You are viewing a plain text version of this content. The canonical link for it is here.

Posted to reviews@spark.apache.org by GitBox <gi...@apache.org> on 2020/06/16 14:15:50 UTC

[GitHub] [spark] cchighman edited a comment on pull request #28841: [SPARK-31962][SQL] Provide option to load files after a specified date when reading from a folder path

cchighman edited a comment on pull request #28841:
URL: https://github.com/apache/spark/pull/28841#issuecomment-644793641

Thanks for your comments, @bart-samwel. I like your way of thinking, there are a lot of unique cases here. To provide more context behind the scenario I'm looking to cover which is a current issue for consumers:

- Imagine you have a massive, massive data lake with routine ETL operations.
- Every couple hours or so, a CSV file is dropped in a "Delta" folder containing perhaps 50 million events, per dataset, and you have a lot of these various datasets.
- Over time, going back a handful of years, the folder hierarchy was rather deterministic which seems to be a common practice, such that you have _/dataset/delta/yyyy-mm-dd/dataset_guid_timestamp.csv_ as folder structure.
- A number of teams may need to begin consuming these files but they are only interested in consuming them starting from a particular date. Prior to this date, there is no longer any interest, and they hope to consume all the delta files for events up to the current date from the specified modified date without needing to write code that concatenates or embeds this for them.
- From this perspective, enterprise consumers have value in being able to specify a modified timestamp to help _checkpoint_ what deltas they're interested in consuming.

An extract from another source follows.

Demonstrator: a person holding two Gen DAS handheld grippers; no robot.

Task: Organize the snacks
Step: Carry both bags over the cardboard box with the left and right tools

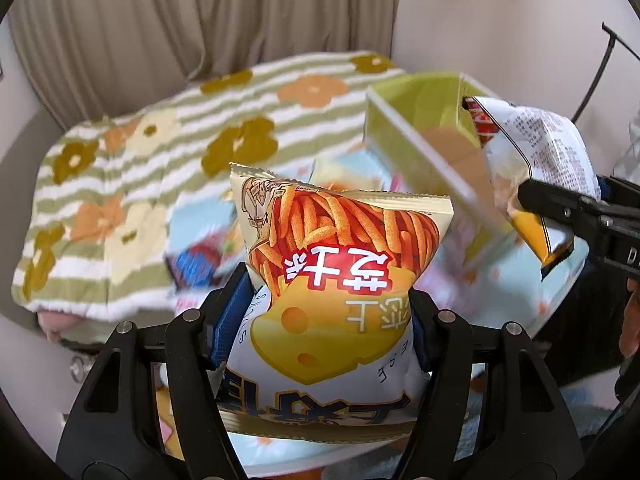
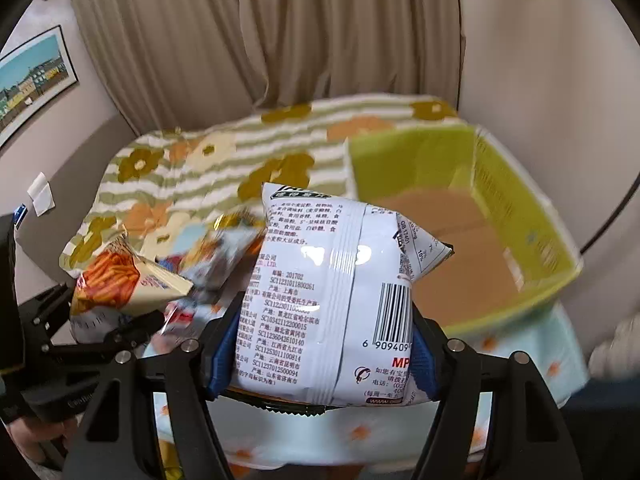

Granted, this context is specific to non-streaming file data sources. I was hopeful to find an equivalent perhaps with Structured Streaming but the closest I found was _latestFirst_ and _maxFileAge_ which each have their respective use cases but does not solve this particular one. The connective tissue between my change here lies in the fact that Structured Streaming also leverages InMemoryFileIndex and actively passes a parameter map to its constructor. I'll provide a PR to complete support there, as well, but separately from this MVP piece.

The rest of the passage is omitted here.